# [What you are asked to do]
An exact reproduction of the entries is needed. Keep all pictures out of it.

# [Record excerpts]
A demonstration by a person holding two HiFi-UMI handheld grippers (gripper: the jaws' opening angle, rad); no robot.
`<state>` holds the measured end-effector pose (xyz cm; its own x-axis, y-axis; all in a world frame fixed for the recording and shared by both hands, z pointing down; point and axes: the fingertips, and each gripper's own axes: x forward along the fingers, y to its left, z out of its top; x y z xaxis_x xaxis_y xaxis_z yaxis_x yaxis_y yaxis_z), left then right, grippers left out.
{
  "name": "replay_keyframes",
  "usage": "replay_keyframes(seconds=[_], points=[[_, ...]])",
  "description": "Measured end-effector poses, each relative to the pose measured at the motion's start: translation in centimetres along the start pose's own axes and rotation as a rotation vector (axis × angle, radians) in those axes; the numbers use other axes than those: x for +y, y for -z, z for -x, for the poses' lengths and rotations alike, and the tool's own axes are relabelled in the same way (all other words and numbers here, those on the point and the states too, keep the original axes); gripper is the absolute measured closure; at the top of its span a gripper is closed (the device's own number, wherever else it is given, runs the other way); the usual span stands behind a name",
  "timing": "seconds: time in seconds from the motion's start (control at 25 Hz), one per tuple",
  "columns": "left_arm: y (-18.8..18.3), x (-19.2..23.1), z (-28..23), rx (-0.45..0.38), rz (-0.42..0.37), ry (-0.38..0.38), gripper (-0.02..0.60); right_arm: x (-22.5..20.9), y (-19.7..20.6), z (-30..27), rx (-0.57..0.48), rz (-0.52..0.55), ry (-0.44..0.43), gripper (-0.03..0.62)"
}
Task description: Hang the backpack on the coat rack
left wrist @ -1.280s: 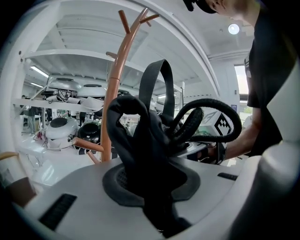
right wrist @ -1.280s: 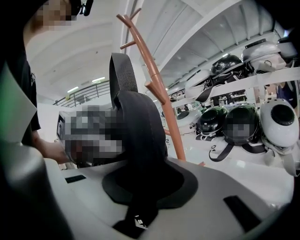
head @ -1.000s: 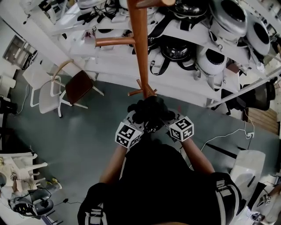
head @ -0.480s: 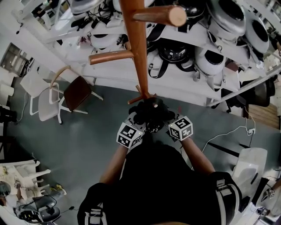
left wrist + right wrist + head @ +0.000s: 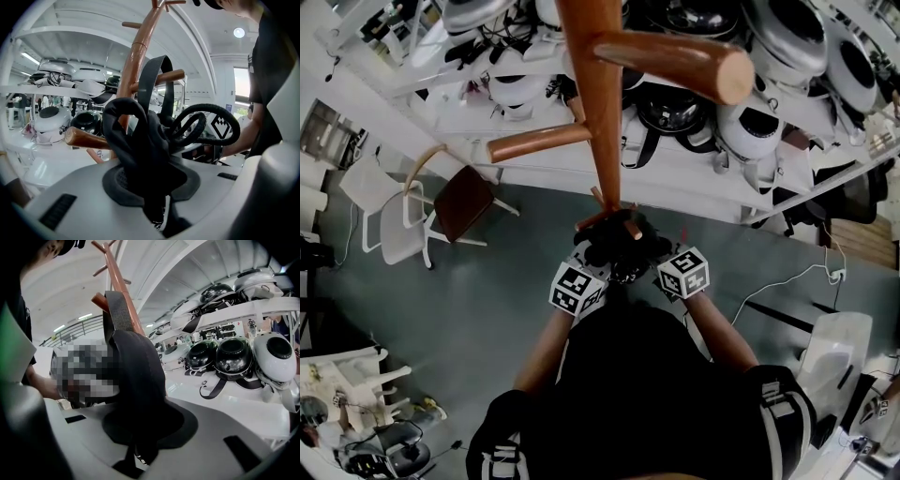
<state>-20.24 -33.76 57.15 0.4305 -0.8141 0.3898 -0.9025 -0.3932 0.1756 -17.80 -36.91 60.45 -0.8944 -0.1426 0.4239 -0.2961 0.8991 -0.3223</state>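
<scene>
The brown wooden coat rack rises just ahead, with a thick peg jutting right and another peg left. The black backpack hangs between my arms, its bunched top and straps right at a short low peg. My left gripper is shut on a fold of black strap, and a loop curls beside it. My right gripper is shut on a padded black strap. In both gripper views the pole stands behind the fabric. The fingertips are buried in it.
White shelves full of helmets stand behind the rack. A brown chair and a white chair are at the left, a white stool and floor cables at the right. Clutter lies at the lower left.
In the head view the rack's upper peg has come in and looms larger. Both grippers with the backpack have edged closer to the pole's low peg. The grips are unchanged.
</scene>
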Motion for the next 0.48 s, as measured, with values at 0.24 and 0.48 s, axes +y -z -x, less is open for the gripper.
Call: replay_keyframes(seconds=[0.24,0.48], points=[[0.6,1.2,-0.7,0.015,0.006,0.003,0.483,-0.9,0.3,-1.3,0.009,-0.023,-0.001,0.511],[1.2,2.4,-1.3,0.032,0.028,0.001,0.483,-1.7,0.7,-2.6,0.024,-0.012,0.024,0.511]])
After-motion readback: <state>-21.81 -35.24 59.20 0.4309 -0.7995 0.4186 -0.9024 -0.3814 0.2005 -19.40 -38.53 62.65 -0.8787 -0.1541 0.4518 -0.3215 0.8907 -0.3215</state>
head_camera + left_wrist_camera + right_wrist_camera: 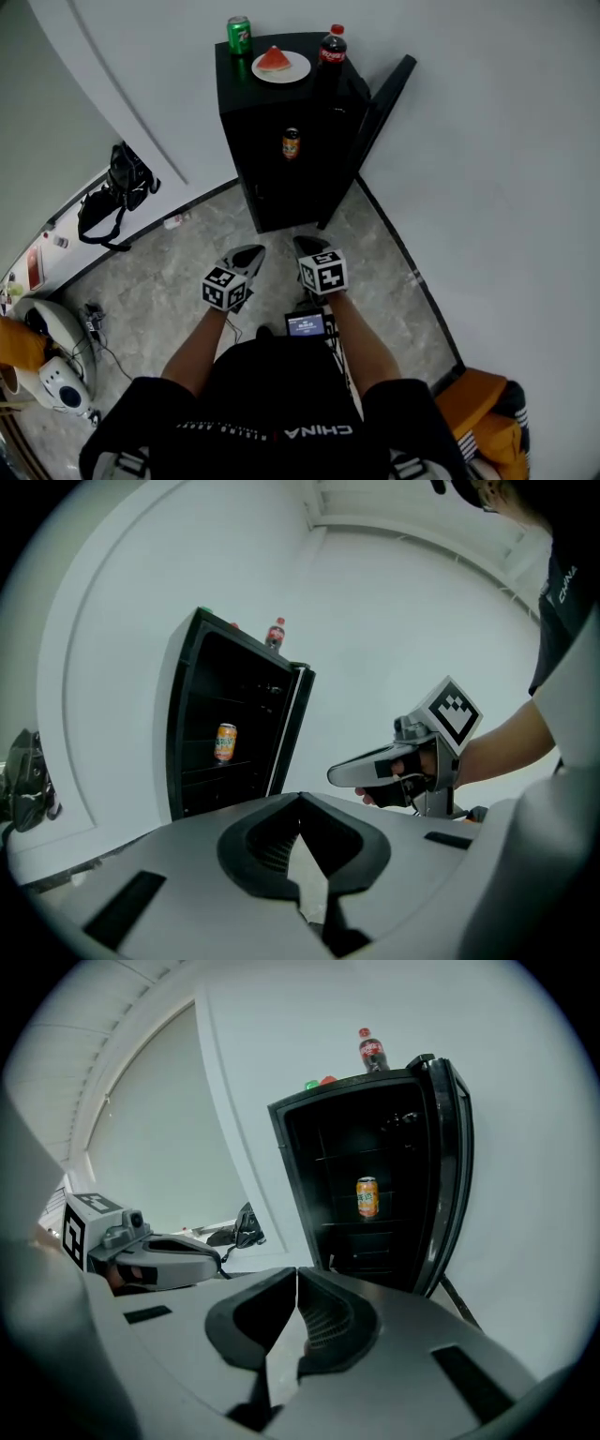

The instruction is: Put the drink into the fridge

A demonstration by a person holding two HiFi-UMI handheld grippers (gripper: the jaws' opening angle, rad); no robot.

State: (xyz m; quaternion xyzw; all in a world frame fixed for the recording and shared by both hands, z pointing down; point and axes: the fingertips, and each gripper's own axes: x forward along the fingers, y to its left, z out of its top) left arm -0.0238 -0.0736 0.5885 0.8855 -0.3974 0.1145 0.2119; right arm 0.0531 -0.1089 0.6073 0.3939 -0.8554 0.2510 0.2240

# [Written answer]
A demonstration by a person holding two HiFi-UMI handheld grippers (gripper: the jaws' opening angle, rad); no robot.
`<state>` holds the measured end-effector pose (xyz cm; its own x-axis, y-axis; all in a world frame fixed for the recording and shared by both hands, z pointing down; point and axes: the fingertips, and each gripper's own axes: x forward along the fingers, y to its left, z out of its top; x y z xaxis_x xaxis_y xaxis_z yaxis_x yaxis_y yaxis_z), left then right, grippers left out.
{
  "name": "replay_keyframes",
  "usage": "replay_keyframes(seconds=[_], points=[[_, ...]])",
  "description": "Measured end-effector poses, each relative to the pose measured at the motion's start: translation in centimetres along the start pose's own axes and rotation as a rotation vector (axis × angle, radians) in those axes; the numbers use other axes than those: x for +y, y for -z, z for -x, for the poses' lengths and rotations alike, and the tool's own axes are relabelled in the same way (all other words and numbers here, those on the point and the states too, keep the original axes); gripper is the absolute measured closure; at the top of its span a gripper is closed (the device's own number, wherever else it is given, runs the other way); the usual span stands behind a name",
  "timing": "seconds: time in seconds from the motion's start (control at 25 Hz), one per tuple",
  "columns": "left_arm: y (-18.8..18.3), x (-19.2..23.1), z (-28..23), rx (-0.45..0.38), rz (-0.42..0.37), ry (-0.38..0.38), gripper (-0.02..0.60); right_arm: x (-22.5..20.9), y (-19.7..20.6), z (-30..27), rx (-0.57..0.48), rz (-0.52..0.55), ry (-0.44..0.43), gripper (-0.03..0.62)"
}
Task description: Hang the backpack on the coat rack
left wrist @ -1.280s: 
right wrist @ -1.280s: 
head @ -1.000s: 
head @ -0.480s: 
left wrist + right wrist + head @ +0.000s: 
<state>-20.24 -33.76 57.15 0.4305 -0.8141 0.3898 -0.9025 -0.3932 0.1756 -17.80 -36.91 60.45 -0.8944 -0.1426 0.4239 -0.2961 0.8991 -0.3223</state>
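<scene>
The brown wooden coat rack rises just ahead, with a thick peg jutting right and another peg left. The black backpack hangs between my arms, its bunched top and straps right at a short low peg. My left gripper is shut on a fold of black strap, and a loop curls beside it. My right gripper is shut on a padded black strap. In both gripper views the pole stands behind the fabric. The fingertips are buried in it.
White shelves full of helmets stand behind the rack. A brown chair and a white chair are at the left, a white stool and floor cables at the right. Clutter lies at the lower left.
In the head view the rack's upper peg has come in and looms larger. Both grippers with the backpack have edged closer to the pole's low peg. The grips are unchanged.
</scene>
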Motion for the next 0.48 s, as measured, with values at 0.24 and 0.48 s, axes +y -z -x, less is open for the gripper.
Call: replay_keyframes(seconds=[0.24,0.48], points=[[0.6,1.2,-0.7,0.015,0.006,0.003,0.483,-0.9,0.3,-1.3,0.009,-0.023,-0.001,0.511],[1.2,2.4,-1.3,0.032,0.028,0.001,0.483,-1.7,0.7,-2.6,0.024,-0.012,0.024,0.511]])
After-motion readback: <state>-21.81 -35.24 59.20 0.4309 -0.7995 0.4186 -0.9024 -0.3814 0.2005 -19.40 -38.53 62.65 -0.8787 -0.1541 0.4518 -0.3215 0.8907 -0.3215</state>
head_camera + left_wrist_camera + right_wrist_camera: 

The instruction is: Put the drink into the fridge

A demonstration by a person holding two HiFi-UMI handheld grippers (gripper: the jaws' opening angle, rad); no robot.

State: (xyz m; quaternion xyzw; all in a world frame fixed for the recording and shared by both hands, z pointing down; point and axes: the fingertips, and each gripper's own axes: x forward along the fingers, y to its left, z out of its top) left arm -0.0238 -0.0736 0.5885 0.8855 -0.3974 0.1145 0.2119; right arm 0.0531 -0.1089 0.6073 0.3939 -0.8554 0.2510 0.2240

No further output is required for this answer.